PROBLEM
In the listing that follows, locate the line containing "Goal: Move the" and the line containing "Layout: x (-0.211". Retype exactly those two lines and every line between them, and nothing more.

DATASET EXTRACT

┄┄┄┄┄┄┄┄┄┄

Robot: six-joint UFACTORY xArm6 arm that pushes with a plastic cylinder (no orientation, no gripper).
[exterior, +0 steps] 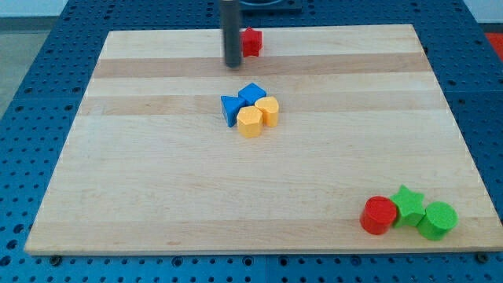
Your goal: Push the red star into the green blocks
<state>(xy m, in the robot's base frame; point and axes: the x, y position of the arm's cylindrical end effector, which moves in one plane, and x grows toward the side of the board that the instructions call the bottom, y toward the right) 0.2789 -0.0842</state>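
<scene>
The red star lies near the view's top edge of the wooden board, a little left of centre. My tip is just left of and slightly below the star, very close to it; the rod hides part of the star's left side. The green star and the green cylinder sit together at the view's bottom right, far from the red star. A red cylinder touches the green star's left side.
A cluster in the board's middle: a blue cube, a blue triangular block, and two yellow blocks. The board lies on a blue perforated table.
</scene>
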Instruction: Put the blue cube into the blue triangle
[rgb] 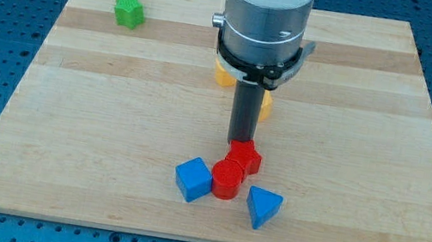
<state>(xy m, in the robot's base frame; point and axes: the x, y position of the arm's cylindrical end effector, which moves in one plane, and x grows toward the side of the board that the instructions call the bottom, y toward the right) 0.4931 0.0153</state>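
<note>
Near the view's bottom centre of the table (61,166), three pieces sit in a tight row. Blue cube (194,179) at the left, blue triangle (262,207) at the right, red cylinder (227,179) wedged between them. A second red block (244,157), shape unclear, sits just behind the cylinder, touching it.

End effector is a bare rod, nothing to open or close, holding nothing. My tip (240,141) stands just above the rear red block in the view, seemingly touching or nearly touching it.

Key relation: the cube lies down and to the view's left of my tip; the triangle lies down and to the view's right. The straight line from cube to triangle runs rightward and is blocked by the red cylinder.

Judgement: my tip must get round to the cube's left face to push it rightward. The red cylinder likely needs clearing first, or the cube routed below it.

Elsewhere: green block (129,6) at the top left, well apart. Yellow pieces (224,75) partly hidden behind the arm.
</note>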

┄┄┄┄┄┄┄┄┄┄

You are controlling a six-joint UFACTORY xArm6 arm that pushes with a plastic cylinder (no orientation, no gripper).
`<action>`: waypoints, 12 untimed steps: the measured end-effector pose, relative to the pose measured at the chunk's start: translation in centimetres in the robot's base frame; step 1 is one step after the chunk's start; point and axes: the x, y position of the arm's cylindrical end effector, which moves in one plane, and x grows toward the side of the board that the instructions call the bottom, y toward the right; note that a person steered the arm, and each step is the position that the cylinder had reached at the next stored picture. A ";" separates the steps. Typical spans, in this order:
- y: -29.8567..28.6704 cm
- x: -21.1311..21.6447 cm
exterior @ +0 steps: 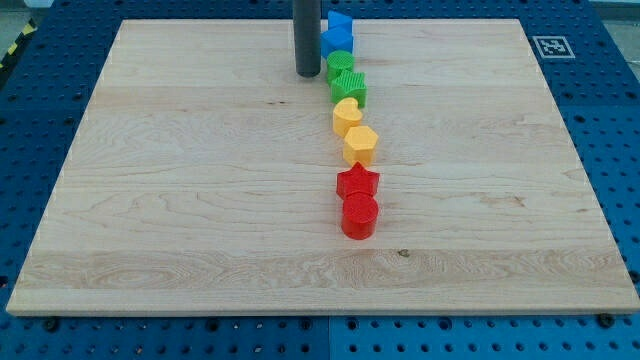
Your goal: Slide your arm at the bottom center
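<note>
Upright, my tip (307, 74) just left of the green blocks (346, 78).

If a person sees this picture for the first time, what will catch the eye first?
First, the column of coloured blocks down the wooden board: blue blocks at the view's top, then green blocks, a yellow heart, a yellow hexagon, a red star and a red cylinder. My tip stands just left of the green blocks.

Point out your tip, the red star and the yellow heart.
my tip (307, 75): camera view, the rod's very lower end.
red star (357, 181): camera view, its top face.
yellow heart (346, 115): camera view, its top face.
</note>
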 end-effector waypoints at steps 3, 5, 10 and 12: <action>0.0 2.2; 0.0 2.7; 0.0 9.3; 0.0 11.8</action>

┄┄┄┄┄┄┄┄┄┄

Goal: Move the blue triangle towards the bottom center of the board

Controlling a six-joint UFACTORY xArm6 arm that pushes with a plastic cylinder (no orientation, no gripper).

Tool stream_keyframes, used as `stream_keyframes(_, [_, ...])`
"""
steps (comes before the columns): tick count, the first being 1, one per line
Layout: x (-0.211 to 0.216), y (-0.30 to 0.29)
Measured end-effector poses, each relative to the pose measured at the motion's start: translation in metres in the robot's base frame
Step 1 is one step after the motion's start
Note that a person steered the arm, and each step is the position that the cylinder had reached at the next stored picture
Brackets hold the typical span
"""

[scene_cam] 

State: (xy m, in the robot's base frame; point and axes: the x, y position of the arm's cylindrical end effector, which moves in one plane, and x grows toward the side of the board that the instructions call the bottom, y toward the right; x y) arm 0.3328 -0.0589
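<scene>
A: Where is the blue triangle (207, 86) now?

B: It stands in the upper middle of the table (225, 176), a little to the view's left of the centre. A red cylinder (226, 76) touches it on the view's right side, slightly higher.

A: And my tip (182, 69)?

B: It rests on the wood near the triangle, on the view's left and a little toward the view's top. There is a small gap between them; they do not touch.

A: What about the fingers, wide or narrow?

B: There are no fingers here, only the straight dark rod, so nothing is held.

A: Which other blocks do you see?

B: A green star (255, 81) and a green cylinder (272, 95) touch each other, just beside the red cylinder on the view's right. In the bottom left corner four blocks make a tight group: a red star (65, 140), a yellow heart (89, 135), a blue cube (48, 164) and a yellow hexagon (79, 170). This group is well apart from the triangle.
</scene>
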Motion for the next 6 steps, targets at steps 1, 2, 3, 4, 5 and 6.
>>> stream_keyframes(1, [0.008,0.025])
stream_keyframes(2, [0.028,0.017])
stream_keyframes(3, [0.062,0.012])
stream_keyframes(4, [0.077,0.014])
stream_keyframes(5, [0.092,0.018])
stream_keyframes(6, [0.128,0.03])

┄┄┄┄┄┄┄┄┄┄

ANSWER FOR THE TASK
Goal: Move the blue triangle towards the bottom center of the board

Controlling a six-joint UFACTORY xArm6 arm that pushes with a plastic cylinder (no orientation, no gripper).

Tool stream_keyframes, used as `stream_keyframes(_, [_, ...])`
"""
steps (comes before the columns): tick count, the first being 1, one per line
Layout: x (-0.211 to 0.216), y (-0.30 to 0.29)

No further work remains on the exercise.